In controlling a mechanical system, it may be necessary to sense the relative motion or position of a moving member. To accomplish this task, optical sensors have been developed for scanning a light reflective pattern applied to the surface of the member being monitored. Light reflected from the surface is modulated by the pattern, producing an optical signal that encodes the motion of the surface relative to the sensor and thus defines its position. By using multiple reflected light channels, each conveying the status (1 or 0) of one bit of a digitally encoded signal, the optical sensor can directly determine either rotary or linear position of the surface, with a resolution dependent only on the number of channels (or bits) employed.
Prior art optical sensors have been constructed using bundles of micro-optical fibers for splitting and coupling light reflected from a moving surface. Construction of an optical sensor head using the previously known techniques is labor-intensive, requiring many man-hours of skilled, tedious work with the bundles of micro-optical fibers. In one design, 108 micro-optical fibers are used in the bundle for each channel of encoded data. The cost of constructing optical sensors in production quantities using such techniques, particularly with more than three channels, is too high to be commercially acceptable.
Use of a waveguide for constructing an optical sensor has generally been considered impractical in the past, due to the newness of waveguide technology and the relatively high losses associated with branching circuits formed in a waveguide. Recently, however, a new technique has been developed for producing high-silica channel waveguides having an additional low refractive index layer at the branching junction between two waveguide channels, which reduces radiation loss. In a paper entitled, "Low Radiation Loss Branching/Combining of Optical Circuits Using High-Silica Channel Waveguides," published in the Journal of Light Wave Technology, Vol. LT-4, No. 12, Dec. 1986, S. Sumida, K. Magari, and M. Kawachi explain this technique and indicate that it can be used to make a wavelength division multiplexer/demultiplexer.
A wavelength division multiplexer typically includes multiple sources of light, each operating at a discrete, different frequency. Light from the different sources is modulated to convey information or data in a plurality of channels, and the multiplexer combines the different wavelengths of modulated light into a single channel. Conversely, an optical wavelength demultiplexer splits light comprising different wavelengths into separate channels. Each channel is connected to a light detector, such as an avalanche of PIN photodiode, which is sensitive to that wavelength, and which produces an electrical signal corresponding to the data encoded on that channel.

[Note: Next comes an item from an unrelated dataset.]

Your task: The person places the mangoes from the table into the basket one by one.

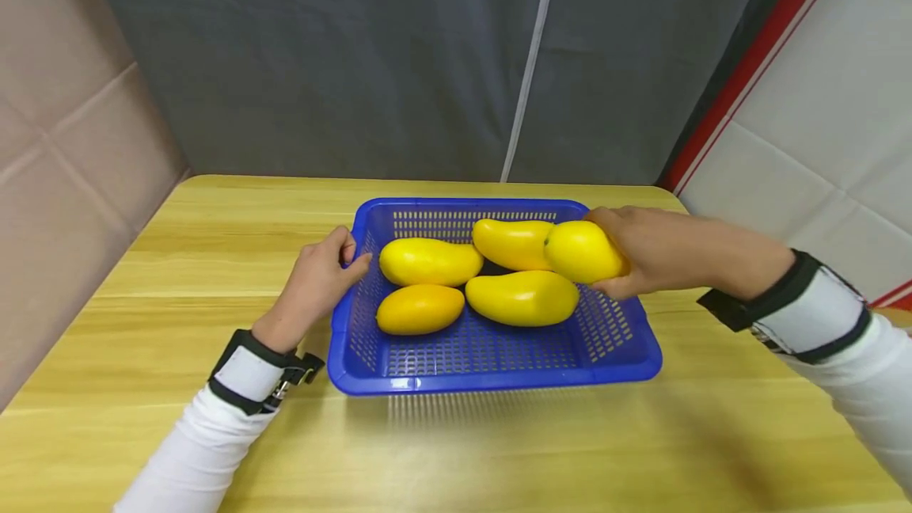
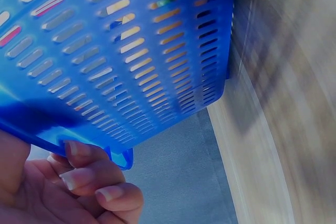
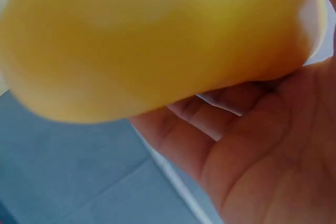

There is clearly an advantage in multiplexing data, since a multiplexed optical sensor can convey data for all channels scanned by the sensor on a single optical fiber. The bundled micro-optical fibers from the prior art optical sensor head could of course be separately connected to the individual inputs of the waveguide multiplexer described in the above reference; however, there would be no reduction in fabrication costs of the sensor; in fact, the overall costs of the system would be substantially higher.
Accordingly, it is an object of this invention to integrate an optical sensor and a wavelength division multiplexer in a single device. It is a further object to reduce the production costs for manufacturing an optical sensor having a plurality of channels for sensing motion and position of a surface. These and other objects and advantages of the present invention will be apparent from the attached drawings and the Description of the Preferred Embodiments that follows.